Following her freshman year, Katrine took a year off from the College (1954-55) to travel to Lahti, Finland with her parents, where she studied at the Lahti Conservatory with Finnish organist Tauno Äikää (1917-2008). Katrine returned to Lake Erie College for the fall semester of 1955, to continue her studies with Harold Fink. For her junior year abroad (1956-57), she studied organ with Professor Guichard at the University of Grenoble in Grenoble, France.

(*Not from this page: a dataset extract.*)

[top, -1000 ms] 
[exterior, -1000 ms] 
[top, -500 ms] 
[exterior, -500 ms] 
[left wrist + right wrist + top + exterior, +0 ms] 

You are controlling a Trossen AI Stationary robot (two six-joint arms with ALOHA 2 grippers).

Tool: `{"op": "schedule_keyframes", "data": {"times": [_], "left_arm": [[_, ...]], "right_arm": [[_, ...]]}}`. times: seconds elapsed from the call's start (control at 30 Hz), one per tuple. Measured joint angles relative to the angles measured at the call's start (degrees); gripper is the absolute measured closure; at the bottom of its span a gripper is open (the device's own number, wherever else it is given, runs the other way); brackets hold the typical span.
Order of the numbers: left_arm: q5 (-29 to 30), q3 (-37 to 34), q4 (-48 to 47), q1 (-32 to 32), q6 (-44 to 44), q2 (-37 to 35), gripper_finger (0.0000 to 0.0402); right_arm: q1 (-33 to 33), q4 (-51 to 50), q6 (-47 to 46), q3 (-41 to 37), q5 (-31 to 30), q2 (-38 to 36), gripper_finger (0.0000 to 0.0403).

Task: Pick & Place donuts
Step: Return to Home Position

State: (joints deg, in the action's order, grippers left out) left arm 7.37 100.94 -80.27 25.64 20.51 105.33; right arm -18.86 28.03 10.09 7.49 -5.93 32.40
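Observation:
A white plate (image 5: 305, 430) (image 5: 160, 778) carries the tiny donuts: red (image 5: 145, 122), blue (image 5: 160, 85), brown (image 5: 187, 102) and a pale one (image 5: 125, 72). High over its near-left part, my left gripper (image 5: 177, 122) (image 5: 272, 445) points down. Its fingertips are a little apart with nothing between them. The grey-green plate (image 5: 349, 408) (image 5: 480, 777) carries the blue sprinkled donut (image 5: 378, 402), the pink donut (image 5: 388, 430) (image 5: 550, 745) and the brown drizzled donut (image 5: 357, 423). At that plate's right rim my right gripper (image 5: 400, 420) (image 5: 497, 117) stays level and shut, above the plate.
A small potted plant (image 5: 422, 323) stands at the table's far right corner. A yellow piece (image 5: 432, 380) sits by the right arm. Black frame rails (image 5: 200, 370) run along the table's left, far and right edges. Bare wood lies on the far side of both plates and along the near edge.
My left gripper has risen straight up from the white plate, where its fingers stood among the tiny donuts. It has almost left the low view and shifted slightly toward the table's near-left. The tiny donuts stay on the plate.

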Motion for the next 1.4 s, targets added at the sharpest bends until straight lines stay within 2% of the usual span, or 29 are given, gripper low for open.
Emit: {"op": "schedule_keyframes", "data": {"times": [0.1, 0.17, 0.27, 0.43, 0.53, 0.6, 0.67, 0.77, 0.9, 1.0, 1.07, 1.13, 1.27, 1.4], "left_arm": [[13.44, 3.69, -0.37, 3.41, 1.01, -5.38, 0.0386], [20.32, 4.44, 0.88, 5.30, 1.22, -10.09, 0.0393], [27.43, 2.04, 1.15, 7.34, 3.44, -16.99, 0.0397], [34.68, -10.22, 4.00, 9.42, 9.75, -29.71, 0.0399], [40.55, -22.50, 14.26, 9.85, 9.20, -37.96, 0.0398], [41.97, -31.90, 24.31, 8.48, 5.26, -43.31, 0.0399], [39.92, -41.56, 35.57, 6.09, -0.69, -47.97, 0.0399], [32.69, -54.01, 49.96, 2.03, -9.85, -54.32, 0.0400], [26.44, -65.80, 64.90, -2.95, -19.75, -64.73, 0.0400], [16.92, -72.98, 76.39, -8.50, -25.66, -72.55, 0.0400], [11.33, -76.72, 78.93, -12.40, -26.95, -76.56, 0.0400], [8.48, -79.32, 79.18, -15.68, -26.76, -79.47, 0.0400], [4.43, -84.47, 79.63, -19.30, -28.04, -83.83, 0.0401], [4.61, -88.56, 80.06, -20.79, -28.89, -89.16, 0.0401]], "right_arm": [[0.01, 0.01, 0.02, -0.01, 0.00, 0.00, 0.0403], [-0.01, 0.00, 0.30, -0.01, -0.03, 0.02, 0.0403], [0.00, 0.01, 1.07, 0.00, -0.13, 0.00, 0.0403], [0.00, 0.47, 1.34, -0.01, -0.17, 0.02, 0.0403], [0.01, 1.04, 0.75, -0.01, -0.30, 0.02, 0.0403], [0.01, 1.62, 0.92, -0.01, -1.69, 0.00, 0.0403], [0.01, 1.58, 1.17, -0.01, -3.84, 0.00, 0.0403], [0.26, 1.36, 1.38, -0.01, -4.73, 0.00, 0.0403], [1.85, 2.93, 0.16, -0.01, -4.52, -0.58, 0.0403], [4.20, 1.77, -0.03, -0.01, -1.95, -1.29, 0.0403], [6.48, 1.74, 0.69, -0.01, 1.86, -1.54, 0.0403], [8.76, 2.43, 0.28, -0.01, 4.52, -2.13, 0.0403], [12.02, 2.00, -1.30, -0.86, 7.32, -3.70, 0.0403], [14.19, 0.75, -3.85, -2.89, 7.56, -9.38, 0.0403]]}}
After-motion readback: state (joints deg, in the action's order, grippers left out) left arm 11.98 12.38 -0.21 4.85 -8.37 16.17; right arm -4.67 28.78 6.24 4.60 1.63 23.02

In her final year at Lake Erie College, Katrine received the Lydia Jane Champney Honor Scholarship “in recognition of scholastic excellence and achievement.” She was active as President of the College Choir and as a member of the Lake Erie Madrigalists. Her senior recital included works by Pachelbel, Bach-Busoni, Brahms, Schumann, Beethoven, and Debussy. After earning a B.A. in Music in 1958, Katrine married her first husband, the visual artist and teacher Albert W. Beck, and they settled in the northeast Ohio region. Katrine taught piano privately and at the Ashtabula Fine Arts Center, and was the senior organist at the Painesville Methodist Church. From 1964-67 she studied piano privately with Harold Fink.
Before the family moved from Ohio in 1967, she presented a farewell recital at Lake Erie College, featuring music by Bach, Beethoven, and Shostakovich.

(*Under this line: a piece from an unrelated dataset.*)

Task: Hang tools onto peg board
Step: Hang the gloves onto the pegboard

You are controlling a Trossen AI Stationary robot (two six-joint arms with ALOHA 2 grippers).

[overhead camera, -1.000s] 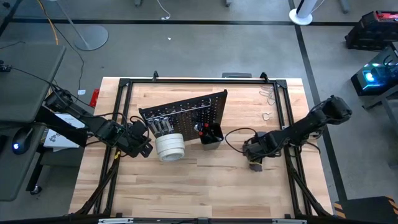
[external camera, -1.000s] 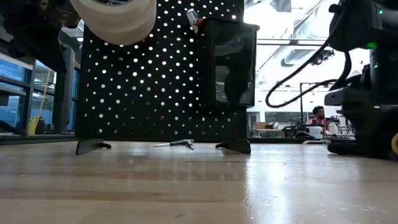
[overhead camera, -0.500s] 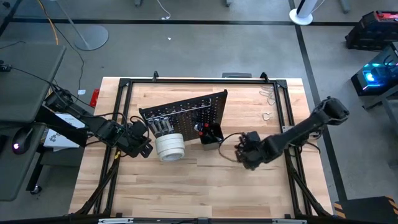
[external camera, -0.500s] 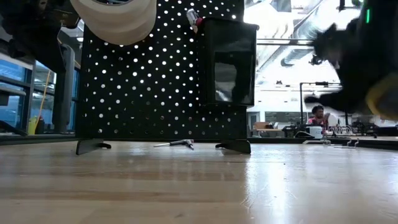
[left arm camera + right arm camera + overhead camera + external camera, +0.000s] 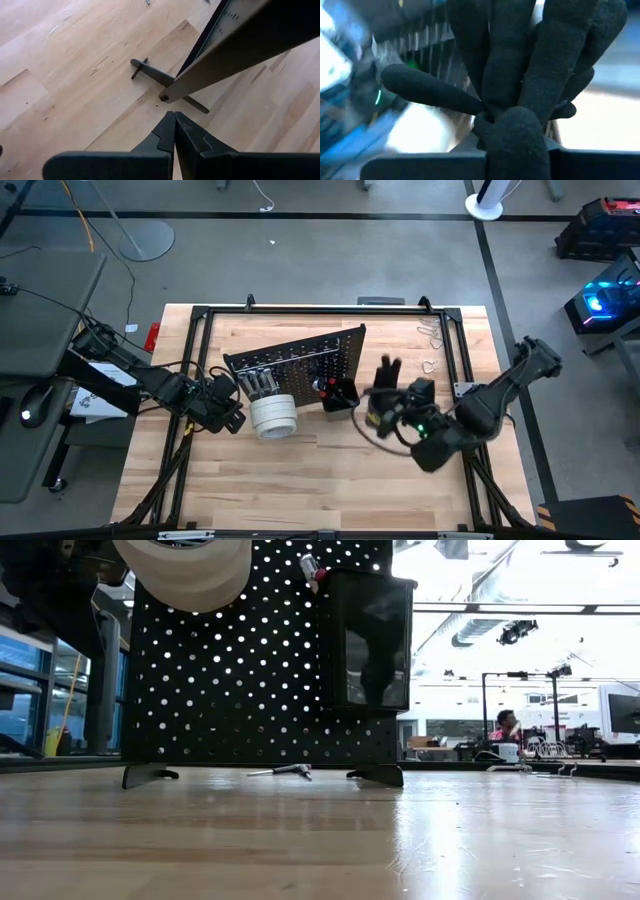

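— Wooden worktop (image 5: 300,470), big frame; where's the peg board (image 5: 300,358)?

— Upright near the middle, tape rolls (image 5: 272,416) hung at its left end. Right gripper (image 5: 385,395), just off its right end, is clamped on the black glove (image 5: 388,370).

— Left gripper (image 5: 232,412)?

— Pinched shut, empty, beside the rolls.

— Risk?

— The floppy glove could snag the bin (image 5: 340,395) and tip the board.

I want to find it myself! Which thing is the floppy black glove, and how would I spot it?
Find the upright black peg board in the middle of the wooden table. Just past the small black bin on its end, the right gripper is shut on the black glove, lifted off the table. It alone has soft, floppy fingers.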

The family moved in the summer of 1967 to Prairie Village, Kansas (a suburb of Kansas City), and Katrine pursued graduate study in piano for a year at the UMKC Conservatory of Music with Joanne Baker (1923-2004). The judges’ comments at her piano jury were enthusiastic and supportive: “She’s very good!” “Clean technique & great spirit.” “Overall performance was great!” “Your performance is most musical.” “Very musical! Excellent phrasing”
After the year in Kansas, the family settled in Quincy, Illinois, where Katrine developed a private piano studio and was an organ instructor at Culver-Stockton College in Canton, Missouri. She also held various positions playing the organ at area churches in Canton and Hannibal, Missouri, as well as in Quincy, and often performed on both the piano and organ in local recitals. One reviewer from that time declared that her “impressive playing of the famous Toccata and Fugue in D minor by Bach was a rousing conclusion to the program. She proved to be an impeccable performer at this great instrument and was given generous applause by the audience.”
Katrine was a long-time member of the American Guild of Organists, Mu Phi Epsilon (the national professional music sorority) and was active in the Illinois Music Teachers Association, assuming the position of president of the Quincy chapter in the early 1970s. During this period she was also a summer participant in the Choate Organ Seminar in Wallingford, Connecticut, where she worked with French-Canadian organist Bernard Legacé (b. 1930- ). She performed in an alumnae recital at Lake Erie College in 1981.
Katrine later relocated to Memphis, Tennessee and earned an M.M. in organ performance from Memphis State University (now the University of Memphis), graduating in 1989. She remained in Memphis for the rest of her life, maintaining a private piano studio, continuing to play organ for church services, and occasionally performing in the area. A celebration of her life was held on April 2, 2018 at Holy Trinity Episcopal Church in Memphis, where she had previously served as organist. She was inducted into Amro Music’s Music Educator Walk of Fame on October 6, 2018 “for her many years of service to Memphis area piano students in the Mid-South music community.”